== WORK REQUIRED ==
Copy out again, unchanged, the listing below from the line that has "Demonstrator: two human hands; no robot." through the line that has "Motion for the".

== PROVIDED MATERIAL ==
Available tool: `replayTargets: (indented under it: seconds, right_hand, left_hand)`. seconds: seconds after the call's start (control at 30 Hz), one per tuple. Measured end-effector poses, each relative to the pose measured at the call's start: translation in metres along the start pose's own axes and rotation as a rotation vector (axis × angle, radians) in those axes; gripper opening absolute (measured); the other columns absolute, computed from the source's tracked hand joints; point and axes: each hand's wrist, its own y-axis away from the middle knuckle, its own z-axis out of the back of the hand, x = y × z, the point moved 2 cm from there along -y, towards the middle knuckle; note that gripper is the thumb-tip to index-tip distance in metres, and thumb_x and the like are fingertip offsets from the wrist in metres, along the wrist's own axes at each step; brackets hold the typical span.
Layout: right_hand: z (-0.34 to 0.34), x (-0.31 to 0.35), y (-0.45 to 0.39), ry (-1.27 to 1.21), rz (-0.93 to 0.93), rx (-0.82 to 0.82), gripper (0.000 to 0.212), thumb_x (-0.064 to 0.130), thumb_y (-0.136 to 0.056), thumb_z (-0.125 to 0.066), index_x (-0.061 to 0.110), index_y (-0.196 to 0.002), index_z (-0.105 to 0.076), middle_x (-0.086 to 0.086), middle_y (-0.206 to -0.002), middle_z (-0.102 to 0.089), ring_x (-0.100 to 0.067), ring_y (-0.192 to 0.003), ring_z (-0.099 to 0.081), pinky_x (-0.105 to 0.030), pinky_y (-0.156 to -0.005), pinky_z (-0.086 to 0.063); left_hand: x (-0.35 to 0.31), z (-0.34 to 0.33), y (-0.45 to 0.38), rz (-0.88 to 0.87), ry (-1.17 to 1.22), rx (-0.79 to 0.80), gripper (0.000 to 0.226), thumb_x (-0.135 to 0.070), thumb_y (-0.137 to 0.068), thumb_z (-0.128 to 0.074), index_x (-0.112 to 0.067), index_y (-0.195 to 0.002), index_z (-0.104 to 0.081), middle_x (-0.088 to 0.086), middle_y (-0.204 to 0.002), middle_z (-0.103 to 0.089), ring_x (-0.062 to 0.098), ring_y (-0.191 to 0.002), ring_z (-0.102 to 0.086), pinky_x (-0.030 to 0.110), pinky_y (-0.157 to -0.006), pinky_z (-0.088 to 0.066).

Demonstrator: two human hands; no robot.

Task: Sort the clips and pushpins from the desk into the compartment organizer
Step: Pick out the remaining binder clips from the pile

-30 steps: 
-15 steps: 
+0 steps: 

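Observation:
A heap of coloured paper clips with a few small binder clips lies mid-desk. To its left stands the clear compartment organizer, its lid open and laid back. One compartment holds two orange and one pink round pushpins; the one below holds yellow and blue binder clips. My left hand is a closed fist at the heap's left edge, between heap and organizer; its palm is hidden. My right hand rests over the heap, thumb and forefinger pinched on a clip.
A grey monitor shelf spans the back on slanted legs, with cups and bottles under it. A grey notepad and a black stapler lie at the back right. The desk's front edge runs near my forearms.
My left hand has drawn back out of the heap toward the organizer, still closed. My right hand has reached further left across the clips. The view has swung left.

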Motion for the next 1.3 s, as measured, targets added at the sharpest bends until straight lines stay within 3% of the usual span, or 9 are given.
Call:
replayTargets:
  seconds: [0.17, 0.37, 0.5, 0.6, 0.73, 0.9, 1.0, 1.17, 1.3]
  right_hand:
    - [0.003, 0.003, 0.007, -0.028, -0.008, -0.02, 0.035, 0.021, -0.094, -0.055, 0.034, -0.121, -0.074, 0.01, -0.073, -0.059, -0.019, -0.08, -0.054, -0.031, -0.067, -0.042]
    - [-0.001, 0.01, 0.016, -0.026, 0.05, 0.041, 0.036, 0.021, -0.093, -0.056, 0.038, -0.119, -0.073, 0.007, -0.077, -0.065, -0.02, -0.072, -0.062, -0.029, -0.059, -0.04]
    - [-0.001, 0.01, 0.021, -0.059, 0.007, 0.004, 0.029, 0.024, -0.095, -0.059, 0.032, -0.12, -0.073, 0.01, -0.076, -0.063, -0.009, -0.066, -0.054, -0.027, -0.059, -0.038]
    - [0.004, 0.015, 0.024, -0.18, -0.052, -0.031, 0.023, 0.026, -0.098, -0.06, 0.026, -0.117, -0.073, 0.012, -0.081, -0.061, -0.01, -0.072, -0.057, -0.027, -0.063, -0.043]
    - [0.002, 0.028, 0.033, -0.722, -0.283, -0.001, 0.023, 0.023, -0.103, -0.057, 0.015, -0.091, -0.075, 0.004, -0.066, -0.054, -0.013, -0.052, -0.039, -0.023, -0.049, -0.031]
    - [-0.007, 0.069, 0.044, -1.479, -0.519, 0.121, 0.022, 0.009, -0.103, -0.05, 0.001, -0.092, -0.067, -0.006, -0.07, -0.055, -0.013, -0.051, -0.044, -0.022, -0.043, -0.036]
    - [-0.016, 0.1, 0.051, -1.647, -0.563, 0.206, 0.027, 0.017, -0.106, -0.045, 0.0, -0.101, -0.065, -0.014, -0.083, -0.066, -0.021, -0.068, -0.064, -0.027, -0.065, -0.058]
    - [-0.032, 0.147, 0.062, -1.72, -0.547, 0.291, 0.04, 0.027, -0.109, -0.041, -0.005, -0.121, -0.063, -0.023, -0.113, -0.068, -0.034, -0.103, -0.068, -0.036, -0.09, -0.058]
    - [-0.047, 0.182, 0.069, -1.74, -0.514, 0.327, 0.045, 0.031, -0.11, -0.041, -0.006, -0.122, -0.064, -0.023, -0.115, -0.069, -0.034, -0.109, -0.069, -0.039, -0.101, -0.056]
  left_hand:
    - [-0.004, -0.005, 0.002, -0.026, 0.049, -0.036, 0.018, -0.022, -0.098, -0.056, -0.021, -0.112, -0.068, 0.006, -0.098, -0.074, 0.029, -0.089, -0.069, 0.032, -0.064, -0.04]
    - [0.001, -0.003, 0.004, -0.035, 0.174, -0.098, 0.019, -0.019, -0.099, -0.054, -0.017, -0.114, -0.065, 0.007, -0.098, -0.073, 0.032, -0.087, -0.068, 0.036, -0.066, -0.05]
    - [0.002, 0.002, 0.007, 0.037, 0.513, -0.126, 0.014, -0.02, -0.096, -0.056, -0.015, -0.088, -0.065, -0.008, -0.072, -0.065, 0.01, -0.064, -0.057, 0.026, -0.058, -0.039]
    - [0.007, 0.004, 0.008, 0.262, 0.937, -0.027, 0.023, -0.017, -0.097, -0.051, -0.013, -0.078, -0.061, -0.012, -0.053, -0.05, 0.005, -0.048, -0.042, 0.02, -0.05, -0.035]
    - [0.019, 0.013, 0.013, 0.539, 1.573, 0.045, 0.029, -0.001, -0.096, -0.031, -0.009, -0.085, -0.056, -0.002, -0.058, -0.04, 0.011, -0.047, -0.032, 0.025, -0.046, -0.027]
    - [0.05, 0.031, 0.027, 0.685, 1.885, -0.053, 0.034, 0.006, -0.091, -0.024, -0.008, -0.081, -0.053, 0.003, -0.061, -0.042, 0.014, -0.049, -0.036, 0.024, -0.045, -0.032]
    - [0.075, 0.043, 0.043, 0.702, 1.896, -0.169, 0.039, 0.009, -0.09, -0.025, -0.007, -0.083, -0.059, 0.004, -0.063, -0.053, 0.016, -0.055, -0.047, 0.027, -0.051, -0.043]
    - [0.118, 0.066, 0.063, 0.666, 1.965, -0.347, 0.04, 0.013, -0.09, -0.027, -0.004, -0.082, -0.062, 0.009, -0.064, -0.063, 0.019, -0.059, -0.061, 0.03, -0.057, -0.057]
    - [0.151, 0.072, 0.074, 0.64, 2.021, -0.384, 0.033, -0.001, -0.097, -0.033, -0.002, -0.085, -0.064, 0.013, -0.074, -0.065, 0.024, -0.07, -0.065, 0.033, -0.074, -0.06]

== EXERCISE SOLUTION ==
Demonstrator: two human hands; no robot.

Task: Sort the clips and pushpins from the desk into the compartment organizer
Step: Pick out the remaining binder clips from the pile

-30 steps: 
-15 steps: 
+0 steps: 

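Observation:
A heap of coloured paper clips with a few small binder clips lies mid-desk. To its left stands the clear compartment organizer, its lid open and laid back. One compartment holds two orange and one pink round pushpins; the one below holds yellow and blue binder clips. My left hand is a closed fist at the heap's left edge, between heap and organizer; its palm is hidden. My right hand rests over the heap, thumb and forefinger pinched on a clip.
A grey monitor shelf spans the back on slanted legs, with cups and bottles under it. A grey notepad and a black stapler lie at the back right. The desk's front edge runs near my forearms.
My left hand has drawn back out of the heap toward the organizer, still closed. My right hand has reached further left across the clips. The view has swung left.
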
Motion for the next 1.3 s, as measured, targets added at the sharpest bends until straight lines stay within 3% of the usual span, or 9 are given.

No more work remains on this exercise.